» **To do**
Write out the listing below word for word.

» **Data provided**

++++++++++++++++++++

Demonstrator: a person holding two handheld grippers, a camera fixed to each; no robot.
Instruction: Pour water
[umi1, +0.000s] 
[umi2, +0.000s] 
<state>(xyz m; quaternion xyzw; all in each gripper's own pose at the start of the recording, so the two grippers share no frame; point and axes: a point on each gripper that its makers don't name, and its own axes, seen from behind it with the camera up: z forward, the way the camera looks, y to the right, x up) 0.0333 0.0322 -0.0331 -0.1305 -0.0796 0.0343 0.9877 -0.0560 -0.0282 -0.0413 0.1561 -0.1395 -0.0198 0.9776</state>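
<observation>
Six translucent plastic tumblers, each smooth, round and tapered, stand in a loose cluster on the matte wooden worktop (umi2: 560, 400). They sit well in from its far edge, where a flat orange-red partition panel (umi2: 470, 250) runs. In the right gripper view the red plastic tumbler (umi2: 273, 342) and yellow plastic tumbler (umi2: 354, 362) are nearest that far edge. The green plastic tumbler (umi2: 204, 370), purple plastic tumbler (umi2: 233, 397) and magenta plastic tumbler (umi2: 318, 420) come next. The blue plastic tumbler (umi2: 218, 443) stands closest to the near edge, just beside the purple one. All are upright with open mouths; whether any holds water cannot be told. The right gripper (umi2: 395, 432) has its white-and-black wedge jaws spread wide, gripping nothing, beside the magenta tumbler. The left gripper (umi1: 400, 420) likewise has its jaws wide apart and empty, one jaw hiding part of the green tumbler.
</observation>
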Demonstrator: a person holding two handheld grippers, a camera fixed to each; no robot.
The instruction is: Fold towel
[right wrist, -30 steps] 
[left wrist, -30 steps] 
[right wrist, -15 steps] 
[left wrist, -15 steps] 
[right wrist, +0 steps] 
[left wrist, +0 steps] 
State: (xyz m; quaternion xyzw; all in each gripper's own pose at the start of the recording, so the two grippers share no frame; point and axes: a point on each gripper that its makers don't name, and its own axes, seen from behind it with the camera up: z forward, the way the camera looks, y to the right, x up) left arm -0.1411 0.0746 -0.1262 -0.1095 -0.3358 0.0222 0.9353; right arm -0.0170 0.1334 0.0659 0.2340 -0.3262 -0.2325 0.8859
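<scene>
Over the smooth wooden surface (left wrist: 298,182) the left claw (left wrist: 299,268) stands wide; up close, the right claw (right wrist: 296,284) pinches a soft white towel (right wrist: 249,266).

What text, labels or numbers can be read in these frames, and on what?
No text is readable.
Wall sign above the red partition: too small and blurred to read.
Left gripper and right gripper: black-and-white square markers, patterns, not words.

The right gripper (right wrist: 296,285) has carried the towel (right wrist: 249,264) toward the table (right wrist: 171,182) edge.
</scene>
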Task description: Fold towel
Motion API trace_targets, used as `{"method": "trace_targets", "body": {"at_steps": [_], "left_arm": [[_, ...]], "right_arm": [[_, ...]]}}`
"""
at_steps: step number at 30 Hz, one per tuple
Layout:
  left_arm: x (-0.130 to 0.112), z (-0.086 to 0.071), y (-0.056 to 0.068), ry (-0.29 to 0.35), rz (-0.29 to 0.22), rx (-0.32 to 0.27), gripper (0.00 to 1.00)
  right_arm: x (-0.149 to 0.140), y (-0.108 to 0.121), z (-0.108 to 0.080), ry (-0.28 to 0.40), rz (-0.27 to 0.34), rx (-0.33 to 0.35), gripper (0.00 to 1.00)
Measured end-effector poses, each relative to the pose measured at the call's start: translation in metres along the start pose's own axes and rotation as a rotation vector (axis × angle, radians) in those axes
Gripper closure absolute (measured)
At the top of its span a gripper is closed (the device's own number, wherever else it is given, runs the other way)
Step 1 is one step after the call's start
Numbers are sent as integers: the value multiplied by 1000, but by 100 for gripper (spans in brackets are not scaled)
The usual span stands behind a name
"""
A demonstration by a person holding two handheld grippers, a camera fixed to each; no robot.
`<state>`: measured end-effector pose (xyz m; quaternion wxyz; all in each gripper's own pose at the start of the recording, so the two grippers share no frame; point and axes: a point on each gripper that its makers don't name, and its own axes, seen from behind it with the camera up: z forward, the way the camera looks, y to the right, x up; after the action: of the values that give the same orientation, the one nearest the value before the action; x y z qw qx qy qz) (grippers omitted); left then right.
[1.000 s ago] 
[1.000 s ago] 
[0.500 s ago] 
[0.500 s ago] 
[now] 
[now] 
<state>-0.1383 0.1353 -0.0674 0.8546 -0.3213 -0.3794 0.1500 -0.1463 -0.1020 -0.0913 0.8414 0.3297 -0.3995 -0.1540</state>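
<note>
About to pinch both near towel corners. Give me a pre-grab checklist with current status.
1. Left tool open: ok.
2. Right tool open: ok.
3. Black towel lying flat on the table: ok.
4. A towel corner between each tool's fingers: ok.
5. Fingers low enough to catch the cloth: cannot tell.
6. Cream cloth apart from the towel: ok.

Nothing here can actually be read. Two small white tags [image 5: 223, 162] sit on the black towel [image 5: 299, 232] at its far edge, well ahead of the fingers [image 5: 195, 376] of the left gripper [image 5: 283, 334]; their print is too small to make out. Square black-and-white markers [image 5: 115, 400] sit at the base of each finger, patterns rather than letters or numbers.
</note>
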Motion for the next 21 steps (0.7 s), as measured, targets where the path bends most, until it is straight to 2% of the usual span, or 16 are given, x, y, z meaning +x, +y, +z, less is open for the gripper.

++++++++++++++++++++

» **Answer to this task**
Demonstrator: a person holding two handheld grippers, a camera fixed to each; no robot.
Instruction: Pour water
[umi1, +0.000s] 
[umi2, +0.000s] 
<state>(xyz m; quaternion xyzw; all in each gripper's own pose at the start of the recording, so the two grippers share no frame; point and axes: a point on each gripper that its makers don't name, and its own axes, seen from behind it with the camera up: z forward, the way the camera looks, y to the right, x up) 0.0333 0.0322 -0.0331 -0.1305 -0.0796 0.0343 0.9877 -0.0560 -0.0282 -0.0413 0.1561 -0.1395 -0.0198 0.9776</state>
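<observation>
Six translucent plastic tumblers, each smooth, round and tapered, stand in a loose cluster on the matte wooden worktop (umi2: 560, 400). They sit well in from its far edge, where a flat orange-red partition panel (umi2: 470, 250) runs. In the right gripper view the red plastic tumbler (umi2: 273, 342) and yellow plastic tumbler (umi2: 354, 362) are nearest that far edge. The green plastic tumbler (umi2: 204, 370), purple plastic tumbler (umi2: 233, 397) and magenta plastic tumbler (umi2: 318, 420) come next. The blue plastic tumbler (umi2: 218, 443) stands closest to the near edge, just beside the purple one. All are upright with open mouths; whether any holds water cannot be told. The right gripper (umi2: 395, 432) has its white-and-black wedge jaws spread wide, gripping nothing, beside the magenta tumbler. The left gripper (umi1: 400, 420) likewise has its jaws wide apart and empty, one jaw hiding part of the green tumbler.
</observation>
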Demonstrator: a person holding two handheld grippers, a camera fixed to each; no robot.
The instruction is: Fold towel
[right wrist, -30 steps] 
[left wrist, -30 steps] 
[right wrist, -15 steps] 
[left wrist, -15 steps] 
[right wrist, +0 steps] 
[left wrist, +0 steps] 
State: (xyz m; quaternion xyzw; all in each gripper's own pose at the start of the recording, so the two grippers share no frame; point and axes: a point on each gripper that its makers don't name, and its own axes, seen from behind it with the camera up: z forward, the way the camera looks, y to the right, x up) left arm -0.1411 0.0746 -0.1262 -0.1095 -0.3358 0.0222 0.9353; right arm -0.0170 0.1334 0.0659 0.2340 -0.3262 -0.2325 0.8859
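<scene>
Over the smooth wooden surface (left wrist: 298,182) the left claw (left wrist: 299,268) stands wide; up close, the right claw (right wrist: 296,284) pinches a soft white towel (right wrist: 249,266).

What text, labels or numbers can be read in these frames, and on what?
No text is readable.
Wall sign above the red partition: too small and blurred to read.
Left gripper and right gripper: black-and-white square markers, patterns, not words.

The right gripper (right wrist: 296,285) has carried the towel (right wrist: 249,264) toward the table (right wrist: 171,182) edge.
</scene>
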Task description: Fold towel
Motion API trace_targets, used as `{"method": "trace_targets", "body": {"at_steps": [_], "left_arm": [[_, ...]], "right_arm": [[_, ...]]}}`
"""
at_steps: step number at 30 Hz, one per tuple
Layout:
  left_arm: x (-0.130 to 0.112), z (-0.086 to 0.071), y (-0.056 to 0.068), ry (-0.29 to 0.35), rz (-0.29 to 0.22), rx (-0.32 to 0.27), gripper (0.00 to 1.00)
  right_arm: x (-0.149 to 0.140), y (-0.108 to 0.121), z (-0.108 to 0.080), ry (-0.28 to 0.40), rz (-0.27 to 0.34), rx (-0.33 to 0.35), gripper (0.00 to 1.00)
Measured end-effector poses, each relative to the pose measured at the call's start: translation in metres along the start pose's own axes and rotation as a rotation vector (axis × angle, radians) in those axes
Gripper closure absolute (measured)
At the top of its span a gripper is closed (the device's own number, wherever else it is given, runs the other way)
Step 1 is one step after the call's start
Numbers are sent as integers: the value multiplied by 1000, but by 100 for gripper (spans in brackets are not scaled)
The usual span stands behind a name
"""
A demonstration by a person holding two handheld grippers, a camera fixed to each; no robot.
`<state>`: measured end-effector pose (xyz m; quaternion wxyz; all in each gripper's own pose at the start of the recording, so the two grippers share no frame; point and axes: a point on each gripper that its makers don't name, and its own axes, seen from behind it with the camera up: z forward, the way the camera looks, y to the right, x up; after the action: of the values that give the same orientation, the one nearest the value before the action; x y z qw qx qy qz) (grippers omitted); left then right.
[1.000 s ago] 
[1.000 s ago] 
[0.500 s ago] 
[0.500 s ago] 
[now] 
[now] 
<state>-0.1383 0.1353 -0.0674 0.8546 -0.3213 -0.3794 0.1500 -0.1463 -0.1020 -0.0913 0.8414 0.3297 -0.3995 -0.1540</state>
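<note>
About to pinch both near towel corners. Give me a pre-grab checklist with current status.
1. Left tool open: ok.
2. Right tool open: ok.
3. Black towel lying flat on the table: ok.
4. A towel corner between each tool's fingers: ok.
5. Fingers low enough to catch the cloth: cannot tell.
6. Cream cloth apart from the towel: ok.

Nothing here can actually be read. Two small white tags [image 5: 223, 162] sit on the black towel [image 5: 299, 232] at its far edge, well ahead of the fingers [image 5: 195, 376] of the left gripper [image 5: 283, 334]; their print is too small to make out. Square black-and-white markers [image 5: 115, 400] sit at the base of each finger, patterns rather than letters or numbers.
</note>
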Motion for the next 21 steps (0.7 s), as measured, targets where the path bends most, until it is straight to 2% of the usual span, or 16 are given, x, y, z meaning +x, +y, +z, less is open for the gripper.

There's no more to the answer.